Figura 1. Mecanismos involucrados en el daño oxidativo celular inducido por Pb.
Si bien a bajos niveles el Pb promueve un incremento en la actividad del sistema antioxidante celular, a elevadas concentraciones inhibe la actividad de enzimas que metabolizan el H2O2 como CAT, GPx y Prx´s, lo que lleva a un incremento de H2O2 y favorece su conversión a •OH mediante la reacción de Fenton. Por otra parte, el efecto inhibitorio de altos niveles de Pb sobre ä-ALAD, GR y los subtipos de SOD favorece el incremento de radicales libres, disminuye las reservas de GSH e impide la eliminación de O2•−.
Como consecuencia, el resultante aumento de EROs inducirá daño celular a diversos niveles, efecto que se verá potenciado por la capacidad del Pb de alterar la integridad de la membrana plasmática, lo que hace a la célula más susceptible al estrés oxidativo. (-): efecto inhibitorio; (±): efecto estimulante o inhibitorio dependiente de la concentración de Pb; : Incremento; : Disminución.

Por otra parte, a pesar de que hasta hoy la estrategia terapéutica implementada contra la intoxicación por Pb y otros metales está basada en la utilización de agentes quelantes (Flora y col. 2007a; 2008), el gran avance en el estudio del estrés oxidativo como mecanismo fisiopatológico de este tipo de intoxicaciones, ha puesto en evidencia a una gran diversidad de compuestos antioxidantes como posibles agentes terapéuticos (Ahamed y Siddiqui 2007). Esta estrategia es considerada, en algunos casos, como más eficiente y con menor capacidad de generar efectos adversos en relación a los métodos basados en la quelación actualmente utilizados (Hsu y Guo 2002); como así también, de gran aplicación como un método preventivo de intoxicación (Gulson y col. 2001; Gautam y Flora 2010).
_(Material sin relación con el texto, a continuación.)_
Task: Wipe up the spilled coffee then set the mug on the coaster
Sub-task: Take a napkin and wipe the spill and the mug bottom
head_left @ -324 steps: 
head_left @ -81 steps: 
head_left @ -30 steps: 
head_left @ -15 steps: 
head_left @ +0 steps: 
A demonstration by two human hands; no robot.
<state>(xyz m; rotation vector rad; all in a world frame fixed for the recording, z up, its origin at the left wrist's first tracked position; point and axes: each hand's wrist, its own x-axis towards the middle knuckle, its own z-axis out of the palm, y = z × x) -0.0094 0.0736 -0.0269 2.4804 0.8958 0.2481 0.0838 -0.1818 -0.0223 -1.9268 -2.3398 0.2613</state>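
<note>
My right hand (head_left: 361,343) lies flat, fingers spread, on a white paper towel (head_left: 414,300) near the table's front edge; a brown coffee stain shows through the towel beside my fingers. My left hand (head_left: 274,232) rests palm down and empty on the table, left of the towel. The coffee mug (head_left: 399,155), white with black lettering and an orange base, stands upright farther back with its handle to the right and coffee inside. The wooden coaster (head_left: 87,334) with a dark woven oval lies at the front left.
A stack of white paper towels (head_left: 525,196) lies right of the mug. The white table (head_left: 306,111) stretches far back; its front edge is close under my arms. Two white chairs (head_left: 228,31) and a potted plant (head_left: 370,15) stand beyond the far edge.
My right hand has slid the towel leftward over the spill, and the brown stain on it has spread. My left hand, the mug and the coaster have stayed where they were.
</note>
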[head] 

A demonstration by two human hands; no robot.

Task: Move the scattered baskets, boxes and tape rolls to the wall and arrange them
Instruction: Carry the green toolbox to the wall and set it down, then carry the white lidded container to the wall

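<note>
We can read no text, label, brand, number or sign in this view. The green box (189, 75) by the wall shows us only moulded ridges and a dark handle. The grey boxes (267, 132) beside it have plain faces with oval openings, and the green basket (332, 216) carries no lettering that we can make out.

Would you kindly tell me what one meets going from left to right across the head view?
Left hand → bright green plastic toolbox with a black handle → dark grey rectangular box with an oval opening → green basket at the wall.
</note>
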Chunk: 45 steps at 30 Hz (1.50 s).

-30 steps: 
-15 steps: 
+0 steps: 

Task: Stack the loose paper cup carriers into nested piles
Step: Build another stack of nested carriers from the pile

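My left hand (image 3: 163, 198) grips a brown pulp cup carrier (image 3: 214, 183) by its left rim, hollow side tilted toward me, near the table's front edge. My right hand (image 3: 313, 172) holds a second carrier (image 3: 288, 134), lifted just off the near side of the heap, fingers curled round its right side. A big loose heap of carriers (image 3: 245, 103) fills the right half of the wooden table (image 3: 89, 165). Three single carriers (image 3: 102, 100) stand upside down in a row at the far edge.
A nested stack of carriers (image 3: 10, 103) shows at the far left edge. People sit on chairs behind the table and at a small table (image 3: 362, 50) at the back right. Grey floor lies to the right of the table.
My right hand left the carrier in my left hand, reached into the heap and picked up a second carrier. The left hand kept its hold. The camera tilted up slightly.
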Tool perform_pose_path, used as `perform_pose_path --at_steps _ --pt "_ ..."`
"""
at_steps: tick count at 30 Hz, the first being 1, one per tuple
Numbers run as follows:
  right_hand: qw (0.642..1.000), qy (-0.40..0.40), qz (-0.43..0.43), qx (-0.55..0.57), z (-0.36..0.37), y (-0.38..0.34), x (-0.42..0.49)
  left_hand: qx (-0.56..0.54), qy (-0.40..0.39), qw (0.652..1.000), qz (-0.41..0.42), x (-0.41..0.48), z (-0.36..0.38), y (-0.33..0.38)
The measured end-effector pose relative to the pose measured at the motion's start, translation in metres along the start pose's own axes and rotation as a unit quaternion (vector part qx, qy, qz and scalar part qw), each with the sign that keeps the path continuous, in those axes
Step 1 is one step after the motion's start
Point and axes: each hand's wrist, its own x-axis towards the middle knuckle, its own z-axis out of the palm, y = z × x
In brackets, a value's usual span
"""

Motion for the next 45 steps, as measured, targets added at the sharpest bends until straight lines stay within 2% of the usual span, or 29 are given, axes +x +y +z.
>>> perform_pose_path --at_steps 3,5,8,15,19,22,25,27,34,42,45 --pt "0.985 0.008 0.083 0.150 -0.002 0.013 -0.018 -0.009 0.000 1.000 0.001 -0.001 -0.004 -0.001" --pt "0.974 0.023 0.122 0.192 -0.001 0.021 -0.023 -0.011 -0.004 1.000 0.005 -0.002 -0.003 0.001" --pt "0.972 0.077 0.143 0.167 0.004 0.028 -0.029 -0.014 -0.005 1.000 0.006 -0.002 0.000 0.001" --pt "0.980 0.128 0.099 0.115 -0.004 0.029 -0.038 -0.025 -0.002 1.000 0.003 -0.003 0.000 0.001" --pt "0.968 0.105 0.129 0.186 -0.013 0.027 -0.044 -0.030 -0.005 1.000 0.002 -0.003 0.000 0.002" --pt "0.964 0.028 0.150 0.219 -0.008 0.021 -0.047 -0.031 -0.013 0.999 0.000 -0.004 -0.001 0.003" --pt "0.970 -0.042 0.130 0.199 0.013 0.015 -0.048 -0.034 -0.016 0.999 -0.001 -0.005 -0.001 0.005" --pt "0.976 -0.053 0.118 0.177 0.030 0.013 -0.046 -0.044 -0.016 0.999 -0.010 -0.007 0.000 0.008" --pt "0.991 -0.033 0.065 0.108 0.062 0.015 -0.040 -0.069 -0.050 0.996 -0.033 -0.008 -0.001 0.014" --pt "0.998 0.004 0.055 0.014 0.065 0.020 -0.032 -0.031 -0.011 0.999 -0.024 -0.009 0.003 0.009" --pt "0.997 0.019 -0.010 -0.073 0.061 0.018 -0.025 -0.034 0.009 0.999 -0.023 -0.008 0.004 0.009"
En conclusión, un creciente número de evidencias indica que la alteración a nivel del sistema antioxidante celular es uno de los principales mecanismos responsables de la intoxicación por Pb y que los cambios bioquímicos observados en este sistema pueden ser indicadores de exposición y/o intoxicación por este metal. Sin embargo, dada la complejidad del sistema antioxidante y la diversidad de efectos inducidos por Pb en el organismo, es clara la necesidad de seguir investigando sobre los mecanismos de toxicidad del Pb que involucran alteraciones en el equilibrio de óxido-reducción del organismo, a fin de mejorar los métodos clínicos diagnósticos y terapéuticos utilizados frente a la intoxicación por este metal, que a pesar de las políticas implementadas en diversos países, continúa siendo un problema que concierne a la salud pública mundial.